▸ Activity: All of the data below is to be copied exactly.

*** Exercise data

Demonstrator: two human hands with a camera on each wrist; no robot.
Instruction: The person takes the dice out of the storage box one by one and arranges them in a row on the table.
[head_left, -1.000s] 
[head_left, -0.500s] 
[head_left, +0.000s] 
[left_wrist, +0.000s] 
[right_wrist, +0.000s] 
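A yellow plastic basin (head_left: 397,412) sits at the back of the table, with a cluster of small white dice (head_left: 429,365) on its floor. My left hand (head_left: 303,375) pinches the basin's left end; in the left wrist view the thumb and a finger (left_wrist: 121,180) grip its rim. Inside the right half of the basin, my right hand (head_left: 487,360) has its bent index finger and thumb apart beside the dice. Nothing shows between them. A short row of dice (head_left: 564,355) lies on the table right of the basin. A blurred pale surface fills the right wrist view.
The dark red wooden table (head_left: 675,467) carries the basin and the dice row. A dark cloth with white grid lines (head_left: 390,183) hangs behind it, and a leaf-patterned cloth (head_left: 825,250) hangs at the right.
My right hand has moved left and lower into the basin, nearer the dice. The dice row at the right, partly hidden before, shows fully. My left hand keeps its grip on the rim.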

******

▸ Your response:
Demonstrator: two human hands with a camera on each wrist; no robot.
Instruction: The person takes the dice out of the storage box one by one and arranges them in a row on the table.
[head_left, -1.000s] 
[head_left, -0.500s] 
[head_left, +0.000s] 
[left_wrist, +0.000s] 
[right_wrist, +0.000s] 
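A yellow plastic basin (head_left: 397,412) sits at the back of the table, with a cluster of small white dice (head_left: 429,365) on its floor. My left hand (head_left: 303,375) pinches the basin's left end; in the left wrist view the thumb and a finger (left_wrist: 121,180) grip its rim. Inside the right half of the basin, my right hand (head_left: 487,360) has its bent index finger and thumb apart beside the dice. Nothing shows between them. A short row of dice (head_left: 564,355) lies on the table right of the basin. A blurred pale surface fills the right wrist view.
The dark red wooden table (head_left: 675,467) carries the basin and the dice row. A dark cloth with white grid lines (head_left: 390,183) hangs behind it, and a leaf-patterned cloth (head_left: 825,250) hangs at the right.
My right hand has moved left and lower into the basin, nearer the dice. The dice row at the right, partly hidden before, shows fully. My left hand keeps its grip on the rim.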

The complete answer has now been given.